While Armstrong may lack the size and strength of some of his peers, his athleticism blows most of them out of the water. That was on full display at the NBL Blitz in Tasmania, as he took out the dunk contest in spectacular fashion.
It’s clear that Armstrong has NBA hops, but there was also some NBA influence in his second dunk of the contest. He met fellow Flint native and Charlotte Hornets forward Miles Bridges during his high school career, and it was with the one-time NBA dunk contest competitor that he first trialled his winning slam.
“Me and Miles are great friends… I’ve been watching his process through high school, college and now in the NBA,” he said. “We were having a mini dunk contest after a workout and I just tried it and I made it, so ever since then I was like ‘OK, next dunk contest I’m going to do it.’”
He says that’s about as far as the planning went, though.
“Going into the dunk contest I didn’t know what dunks I wanted to do, so it’s kind of like once they hand me the ball I just go to the free throw line and start thinking, and then just trying whatever comes to my mind,” he said.

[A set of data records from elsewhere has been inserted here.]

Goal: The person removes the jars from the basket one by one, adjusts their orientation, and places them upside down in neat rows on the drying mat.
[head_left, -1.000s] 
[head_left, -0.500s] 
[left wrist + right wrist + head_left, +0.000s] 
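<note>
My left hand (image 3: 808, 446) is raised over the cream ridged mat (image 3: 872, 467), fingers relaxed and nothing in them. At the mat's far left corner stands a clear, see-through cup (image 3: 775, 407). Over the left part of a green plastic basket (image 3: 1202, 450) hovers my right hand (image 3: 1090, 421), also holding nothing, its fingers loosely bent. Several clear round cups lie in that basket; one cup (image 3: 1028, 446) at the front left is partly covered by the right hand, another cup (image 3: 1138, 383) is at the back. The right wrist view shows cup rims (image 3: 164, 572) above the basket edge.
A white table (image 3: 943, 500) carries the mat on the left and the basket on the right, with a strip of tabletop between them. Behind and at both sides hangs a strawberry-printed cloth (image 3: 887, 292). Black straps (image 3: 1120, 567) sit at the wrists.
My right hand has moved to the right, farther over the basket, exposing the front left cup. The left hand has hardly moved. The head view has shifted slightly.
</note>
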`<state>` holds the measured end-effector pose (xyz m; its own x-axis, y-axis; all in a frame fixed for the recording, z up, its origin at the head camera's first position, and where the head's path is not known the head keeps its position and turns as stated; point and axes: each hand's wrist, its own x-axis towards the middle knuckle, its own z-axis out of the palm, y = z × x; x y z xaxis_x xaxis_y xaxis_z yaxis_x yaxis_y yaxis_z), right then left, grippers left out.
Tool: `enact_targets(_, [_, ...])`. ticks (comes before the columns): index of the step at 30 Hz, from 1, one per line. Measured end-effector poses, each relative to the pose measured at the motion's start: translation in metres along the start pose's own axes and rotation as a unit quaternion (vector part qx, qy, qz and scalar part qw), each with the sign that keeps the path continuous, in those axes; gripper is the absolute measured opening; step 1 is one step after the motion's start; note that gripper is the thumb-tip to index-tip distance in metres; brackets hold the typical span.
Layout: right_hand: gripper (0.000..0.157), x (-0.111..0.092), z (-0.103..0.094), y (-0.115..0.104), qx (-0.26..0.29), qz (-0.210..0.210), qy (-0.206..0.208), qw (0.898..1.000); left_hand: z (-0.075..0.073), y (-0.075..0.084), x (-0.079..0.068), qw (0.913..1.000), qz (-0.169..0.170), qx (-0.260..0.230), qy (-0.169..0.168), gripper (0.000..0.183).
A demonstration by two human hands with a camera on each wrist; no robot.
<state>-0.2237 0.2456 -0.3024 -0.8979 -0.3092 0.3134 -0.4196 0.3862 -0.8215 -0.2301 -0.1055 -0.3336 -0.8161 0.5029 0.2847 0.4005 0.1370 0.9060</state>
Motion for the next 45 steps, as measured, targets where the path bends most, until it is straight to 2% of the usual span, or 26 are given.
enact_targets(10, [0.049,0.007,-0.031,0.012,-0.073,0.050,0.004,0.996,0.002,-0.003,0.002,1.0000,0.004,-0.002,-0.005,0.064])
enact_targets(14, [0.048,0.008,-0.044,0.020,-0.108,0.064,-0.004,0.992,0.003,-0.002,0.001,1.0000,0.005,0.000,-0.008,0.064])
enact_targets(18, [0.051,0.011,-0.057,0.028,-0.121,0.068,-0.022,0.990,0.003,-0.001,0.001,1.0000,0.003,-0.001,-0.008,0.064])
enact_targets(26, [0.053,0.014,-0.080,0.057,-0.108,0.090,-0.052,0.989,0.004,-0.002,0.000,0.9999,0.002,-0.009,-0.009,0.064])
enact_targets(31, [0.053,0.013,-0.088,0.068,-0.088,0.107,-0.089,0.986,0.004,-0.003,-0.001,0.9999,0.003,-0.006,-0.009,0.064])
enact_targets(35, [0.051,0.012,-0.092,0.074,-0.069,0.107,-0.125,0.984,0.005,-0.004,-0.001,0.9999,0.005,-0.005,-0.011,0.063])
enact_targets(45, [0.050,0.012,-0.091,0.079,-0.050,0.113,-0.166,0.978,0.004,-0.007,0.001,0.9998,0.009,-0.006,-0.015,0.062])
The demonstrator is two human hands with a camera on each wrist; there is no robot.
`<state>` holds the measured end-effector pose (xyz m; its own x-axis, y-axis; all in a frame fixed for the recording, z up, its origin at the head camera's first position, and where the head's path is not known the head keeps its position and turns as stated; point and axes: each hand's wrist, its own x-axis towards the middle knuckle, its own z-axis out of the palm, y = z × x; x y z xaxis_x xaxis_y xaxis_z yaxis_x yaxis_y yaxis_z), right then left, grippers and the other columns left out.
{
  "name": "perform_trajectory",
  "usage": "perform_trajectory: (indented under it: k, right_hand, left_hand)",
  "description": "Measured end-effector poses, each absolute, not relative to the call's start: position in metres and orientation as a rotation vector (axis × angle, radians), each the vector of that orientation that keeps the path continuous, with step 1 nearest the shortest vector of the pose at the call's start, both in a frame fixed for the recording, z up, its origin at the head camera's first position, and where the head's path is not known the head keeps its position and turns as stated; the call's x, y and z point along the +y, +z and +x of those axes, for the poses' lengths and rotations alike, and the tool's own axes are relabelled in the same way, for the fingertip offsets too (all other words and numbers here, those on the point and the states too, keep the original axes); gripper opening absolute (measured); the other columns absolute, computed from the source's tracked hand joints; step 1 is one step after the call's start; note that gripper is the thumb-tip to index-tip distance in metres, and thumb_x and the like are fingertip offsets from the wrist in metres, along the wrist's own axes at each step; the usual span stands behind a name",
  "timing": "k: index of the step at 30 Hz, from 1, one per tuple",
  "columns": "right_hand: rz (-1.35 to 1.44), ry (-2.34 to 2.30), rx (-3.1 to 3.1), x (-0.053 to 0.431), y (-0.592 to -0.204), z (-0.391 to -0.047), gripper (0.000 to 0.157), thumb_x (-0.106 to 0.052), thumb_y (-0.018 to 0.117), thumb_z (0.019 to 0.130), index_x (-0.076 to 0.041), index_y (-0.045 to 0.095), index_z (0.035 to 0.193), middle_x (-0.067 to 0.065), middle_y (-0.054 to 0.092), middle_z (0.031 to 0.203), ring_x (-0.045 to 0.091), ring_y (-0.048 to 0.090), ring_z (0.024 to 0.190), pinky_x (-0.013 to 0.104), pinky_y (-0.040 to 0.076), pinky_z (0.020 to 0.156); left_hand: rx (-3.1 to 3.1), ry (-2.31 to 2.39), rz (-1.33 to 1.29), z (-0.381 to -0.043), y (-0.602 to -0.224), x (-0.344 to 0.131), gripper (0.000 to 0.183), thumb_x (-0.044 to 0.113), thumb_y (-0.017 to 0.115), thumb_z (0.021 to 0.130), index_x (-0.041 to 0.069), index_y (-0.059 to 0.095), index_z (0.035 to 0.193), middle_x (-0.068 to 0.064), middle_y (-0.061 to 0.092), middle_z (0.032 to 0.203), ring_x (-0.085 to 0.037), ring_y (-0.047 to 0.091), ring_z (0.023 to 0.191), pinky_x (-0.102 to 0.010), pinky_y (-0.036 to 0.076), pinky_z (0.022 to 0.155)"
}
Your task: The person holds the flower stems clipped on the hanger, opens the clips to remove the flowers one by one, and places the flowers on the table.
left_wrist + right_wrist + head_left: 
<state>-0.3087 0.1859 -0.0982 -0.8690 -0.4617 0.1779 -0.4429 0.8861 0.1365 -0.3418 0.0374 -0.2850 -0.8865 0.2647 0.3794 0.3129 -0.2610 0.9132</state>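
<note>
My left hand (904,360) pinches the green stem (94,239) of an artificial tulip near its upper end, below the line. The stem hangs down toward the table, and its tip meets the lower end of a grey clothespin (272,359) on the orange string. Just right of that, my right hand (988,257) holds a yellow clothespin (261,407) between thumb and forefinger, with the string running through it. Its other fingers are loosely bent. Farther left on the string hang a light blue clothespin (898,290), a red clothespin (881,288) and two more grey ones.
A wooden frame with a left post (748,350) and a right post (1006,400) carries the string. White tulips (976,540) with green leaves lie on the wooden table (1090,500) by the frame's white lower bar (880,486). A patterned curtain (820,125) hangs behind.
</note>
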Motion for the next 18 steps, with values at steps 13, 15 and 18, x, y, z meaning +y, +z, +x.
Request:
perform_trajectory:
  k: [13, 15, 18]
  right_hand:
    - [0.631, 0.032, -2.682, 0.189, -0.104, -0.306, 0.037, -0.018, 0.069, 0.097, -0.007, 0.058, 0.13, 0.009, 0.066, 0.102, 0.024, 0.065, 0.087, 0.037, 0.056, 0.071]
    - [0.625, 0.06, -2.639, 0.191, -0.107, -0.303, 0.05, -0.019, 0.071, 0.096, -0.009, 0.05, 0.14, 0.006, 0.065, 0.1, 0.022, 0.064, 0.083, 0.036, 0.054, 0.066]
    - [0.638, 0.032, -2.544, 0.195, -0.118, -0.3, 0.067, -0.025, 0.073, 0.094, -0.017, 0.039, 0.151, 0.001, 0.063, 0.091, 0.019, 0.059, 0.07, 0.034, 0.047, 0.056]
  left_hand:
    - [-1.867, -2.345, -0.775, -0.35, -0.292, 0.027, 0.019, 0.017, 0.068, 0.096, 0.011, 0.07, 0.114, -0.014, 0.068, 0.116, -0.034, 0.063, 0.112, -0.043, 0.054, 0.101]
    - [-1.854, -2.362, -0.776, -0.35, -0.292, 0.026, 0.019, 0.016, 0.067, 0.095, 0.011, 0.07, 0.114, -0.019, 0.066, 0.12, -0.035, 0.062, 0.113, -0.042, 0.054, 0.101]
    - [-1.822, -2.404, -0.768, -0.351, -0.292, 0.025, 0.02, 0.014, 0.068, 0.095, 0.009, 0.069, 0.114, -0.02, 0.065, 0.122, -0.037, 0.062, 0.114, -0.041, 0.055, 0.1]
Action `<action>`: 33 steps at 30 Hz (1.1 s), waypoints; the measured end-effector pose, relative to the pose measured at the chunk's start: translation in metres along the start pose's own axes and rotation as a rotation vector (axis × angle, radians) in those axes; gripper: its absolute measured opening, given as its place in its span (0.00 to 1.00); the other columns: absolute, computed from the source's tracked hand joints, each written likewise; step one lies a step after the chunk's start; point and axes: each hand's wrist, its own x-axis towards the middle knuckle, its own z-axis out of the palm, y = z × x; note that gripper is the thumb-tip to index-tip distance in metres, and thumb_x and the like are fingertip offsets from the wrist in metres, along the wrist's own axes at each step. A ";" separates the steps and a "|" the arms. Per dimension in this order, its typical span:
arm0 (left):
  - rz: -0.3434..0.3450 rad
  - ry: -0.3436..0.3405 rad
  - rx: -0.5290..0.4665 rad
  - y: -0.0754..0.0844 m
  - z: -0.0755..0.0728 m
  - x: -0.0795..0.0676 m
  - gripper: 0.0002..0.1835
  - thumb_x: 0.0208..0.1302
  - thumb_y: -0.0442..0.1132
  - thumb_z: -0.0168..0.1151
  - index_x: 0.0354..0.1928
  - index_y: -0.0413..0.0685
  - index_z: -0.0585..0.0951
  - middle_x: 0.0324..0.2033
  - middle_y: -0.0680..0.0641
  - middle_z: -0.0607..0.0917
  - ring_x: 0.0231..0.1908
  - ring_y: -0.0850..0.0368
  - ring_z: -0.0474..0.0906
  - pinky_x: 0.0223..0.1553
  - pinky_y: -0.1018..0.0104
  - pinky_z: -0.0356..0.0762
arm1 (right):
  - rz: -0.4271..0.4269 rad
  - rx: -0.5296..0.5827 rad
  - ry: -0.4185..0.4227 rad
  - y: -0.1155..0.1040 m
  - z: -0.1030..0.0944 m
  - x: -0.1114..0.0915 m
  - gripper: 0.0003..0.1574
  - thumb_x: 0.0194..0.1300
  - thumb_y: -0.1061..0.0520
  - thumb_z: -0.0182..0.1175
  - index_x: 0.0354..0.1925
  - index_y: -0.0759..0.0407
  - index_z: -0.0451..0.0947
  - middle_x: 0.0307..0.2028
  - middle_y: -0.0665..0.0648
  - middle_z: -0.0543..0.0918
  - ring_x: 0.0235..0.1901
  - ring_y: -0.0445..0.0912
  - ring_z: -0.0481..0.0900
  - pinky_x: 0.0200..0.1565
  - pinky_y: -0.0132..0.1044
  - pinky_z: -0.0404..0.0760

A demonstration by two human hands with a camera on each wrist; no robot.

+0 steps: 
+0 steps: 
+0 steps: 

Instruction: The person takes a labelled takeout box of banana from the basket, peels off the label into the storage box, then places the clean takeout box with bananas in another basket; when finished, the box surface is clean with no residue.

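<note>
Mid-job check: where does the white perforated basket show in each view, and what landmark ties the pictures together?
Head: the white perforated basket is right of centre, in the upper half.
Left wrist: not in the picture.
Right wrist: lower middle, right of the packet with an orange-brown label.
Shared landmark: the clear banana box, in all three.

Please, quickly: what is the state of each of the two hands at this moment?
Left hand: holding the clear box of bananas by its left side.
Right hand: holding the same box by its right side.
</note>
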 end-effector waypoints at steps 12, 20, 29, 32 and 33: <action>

Armstrong may have already made an impact with his performance at the Blitz, but he’s hoping to make an even bigger splash on the court once the season gets underway. He’ll miss the Phoenix’s season opener with a minor foot injury, but says he’ll be back practising next week and ready to go for their home opener against Brisbane.
And once he is back on the court?
“Hopefully just playing well this season, getting my draft stock up and going from there.”
It’s a simple plan, but one that he hopes will take him to the NBA and beyond.